* [WHAT YOU SHOULD DO]
Every entry is to be returned verbatim.

# # # #

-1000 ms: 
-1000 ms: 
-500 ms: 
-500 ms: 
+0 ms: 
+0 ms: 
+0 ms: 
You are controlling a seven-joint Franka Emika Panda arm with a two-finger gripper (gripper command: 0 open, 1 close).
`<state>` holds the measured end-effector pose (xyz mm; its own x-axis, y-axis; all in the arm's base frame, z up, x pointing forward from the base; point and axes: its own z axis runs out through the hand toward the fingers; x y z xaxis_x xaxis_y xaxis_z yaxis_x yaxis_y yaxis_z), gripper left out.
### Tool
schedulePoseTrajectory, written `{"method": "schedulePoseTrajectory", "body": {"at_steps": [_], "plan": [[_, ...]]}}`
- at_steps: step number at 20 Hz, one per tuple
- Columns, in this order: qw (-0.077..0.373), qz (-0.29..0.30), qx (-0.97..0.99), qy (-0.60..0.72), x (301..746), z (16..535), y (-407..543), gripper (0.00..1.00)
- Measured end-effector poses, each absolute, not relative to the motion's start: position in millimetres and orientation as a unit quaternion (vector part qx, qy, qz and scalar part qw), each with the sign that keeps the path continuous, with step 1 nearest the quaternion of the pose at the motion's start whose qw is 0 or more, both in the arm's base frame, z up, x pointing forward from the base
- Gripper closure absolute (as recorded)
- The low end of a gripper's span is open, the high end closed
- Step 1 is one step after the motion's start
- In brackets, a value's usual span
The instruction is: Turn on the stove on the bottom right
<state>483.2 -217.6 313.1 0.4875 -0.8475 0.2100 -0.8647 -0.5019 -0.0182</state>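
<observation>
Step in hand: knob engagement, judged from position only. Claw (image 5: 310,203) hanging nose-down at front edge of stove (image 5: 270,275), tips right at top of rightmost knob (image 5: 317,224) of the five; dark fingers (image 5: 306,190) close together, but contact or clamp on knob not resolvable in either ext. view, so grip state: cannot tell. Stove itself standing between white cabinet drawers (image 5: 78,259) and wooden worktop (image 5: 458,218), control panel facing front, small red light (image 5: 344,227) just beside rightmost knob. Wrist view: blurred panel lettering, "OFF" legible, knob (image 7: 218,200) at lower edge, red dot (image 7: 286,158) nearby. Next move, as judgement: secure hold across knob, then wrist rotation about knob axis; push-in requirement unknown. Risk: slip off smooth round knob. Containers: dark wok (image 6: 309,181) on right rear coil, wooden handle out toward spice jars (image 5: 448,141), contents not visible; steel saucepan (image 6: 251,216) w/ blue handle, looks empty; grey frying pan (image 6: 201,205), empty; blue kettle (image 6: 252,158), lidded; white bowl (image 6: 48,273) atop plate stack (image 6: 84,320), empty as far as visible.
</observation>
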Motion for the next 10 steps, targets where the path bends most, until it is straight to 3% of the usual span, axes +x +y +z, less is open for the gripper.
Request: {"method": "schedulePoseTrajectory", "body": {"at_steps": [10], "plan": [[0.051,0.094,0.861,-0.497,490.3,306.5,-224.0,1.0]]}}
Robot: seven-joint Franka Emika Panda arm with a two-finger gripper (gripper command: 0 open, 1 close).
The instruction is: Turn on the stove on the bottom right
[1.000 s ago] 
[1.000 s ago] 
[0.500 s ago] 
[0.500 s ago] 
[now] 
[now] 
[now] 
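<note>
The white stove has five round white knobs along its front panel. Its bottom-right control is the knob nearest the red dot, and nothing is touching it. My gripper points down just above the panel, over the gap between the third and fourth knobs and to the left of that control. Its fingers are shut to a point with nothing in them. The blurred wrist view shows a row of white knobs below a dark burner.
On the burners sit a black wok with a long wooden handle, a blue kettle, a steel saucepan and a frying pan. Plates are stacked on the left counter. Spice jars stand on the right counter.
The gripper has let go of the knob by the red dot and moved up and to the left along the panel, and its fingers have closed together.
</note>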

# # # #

* [ANSWER SECTION]
-1000 ms: 
-1000 ms: 
-500 ms: 
-500 ms: 
+0 ms: 
+0 ms: 
+0 ms: 
You are controlling a seven-joint Franka Emika Panda arm with a two-finger gripper (gripper command: 0 open, 1 close).
`<state>` holds the measured end-effector pose (xyz mm; its own x-axis, y-axis; all in the arm's base frame, z up, x pointing forward from the base; point and axes: its own z axis runs out through the hand toward the fingers; x y z xaxis_x xaxis_y xaxis_z yaxis_x yaxis_y yaxis_z), gripper left out.
### Tool
schedulePoseTrajectory, written `{"method": "schedulePoseTrajectory", "body": {"at_steps": [_], "plan": [[_, ...]]}}`
- at_steps: step number at 20 Hz, one per tuple
- Columns, in this order: qw (-0.077..0.373), qz (-0.29..0.30), qx (-0.97..0.99), qy (-0.60..0.72), x (301..746), z (16..535), y (-407..543), gripper (0.00..1.00)
- Measured end-effector poses, each absolute, not relative to the motion's start: position in millimetres and orientation as a unit quaternion (vector part qx, qy, qz and scalar part qw), each with the sign that keeps the path continuous, with step 1 nearest the quaternion of the pose at the motion's start whose qw is 0 or more, both in the arm's base frame, z up, x pointing forward from the base
- Gripper closure absolute (as recorded)
- The low end of a gripper's span is open, the high end closed
- Step 1 is one step after the motion's start
- In brackets, a value's usual span
The instruction is: Turn on the stove on the bottom right
<state>483.2 -217.6 313.1 0.4875 -0.8475 0.2100 -0.8647 -0.5019 -0.0182</state>
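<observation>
Step in hand: knob engagement, judged from position only. Claw (image 5: 310,203) hanging nose-down at front edge of stove (image 5: 270,275), tips right at top of rightmost knob (image 5: 317,224) of the five; dark fingers (image 5: 306,190) close together, but contact or clamp on knob not resolvable in either ext. view, so grip state: cannot tell. Stove itself standing between white cabinet drawers (image 5: 78,259) and wooden worktop (image 5: 458,218), control panel facing front, small red light (image 5: 344,227) just beside rightmost knob. Wrist view: blurred panel lettering, "OFF" legible, knob (image 7: 218,200) at lower edge, red dot (image 7: 286,158) nearby. Next move, as judgement: secure hold across knob, then wrist rotation about knob axis; push-in requirement unknown. Risk: slip off smooth round knob. Containers: dark wok (image 6: 309,181) on right rear coil, wooden handle out toward spice jars (image 5: 448,141), contents not visible; steel saucepan (image 6: 251,216) w/ blue handle, looks empty; grey frying pan (image 6: 201,205), empty; blue kettle (image 6: 252,158), lidded; white bowl (image 6: 48,273) atop plate stack (image 6: 84,320), empty as far as visible.
</observation>
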Motion for the next 10 steps, targets where the path bends most, until it is straight to 3% of the usual span, axes +x +y +z, less is open for the gripper.
Request: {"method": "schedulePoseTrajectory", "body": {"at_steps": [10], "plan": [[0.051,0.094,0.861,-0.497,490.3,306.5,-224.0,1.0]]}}
Robot: seven-joint Franka Emika Panda arm with a two-finger gripper (gripper command: 0 open, 1 close).
The instruction is: Turn on the stove on the bottom right
[1.000 s ago] 
[1.000 s ago] 
[0.500 s ago] 
[0.500 s ago] 
[now] 
[now] 
[now] 
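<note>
The white stove has five round white knobs along its front panel. Its bottom-right control is the knob nearest the red dot, and nothing is touching it. My gripper points down just above the panel, over the gap between the third and fourth knobs and to the left of that control. Its fingers are shut to a point with nothing in them. The blurred wrist view shows a row of white knobs below a dark burner.
On the burners sit a black wok with a long wooden handle, a blue kettle, a steel saucepan and a frying pan. Plates are stacked on the left counter. Spice jars stand on the right counter.
The gripper has let go of the knob by the red dot and moved up and to the left along the panel, and its fingers have closed together.
</note>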

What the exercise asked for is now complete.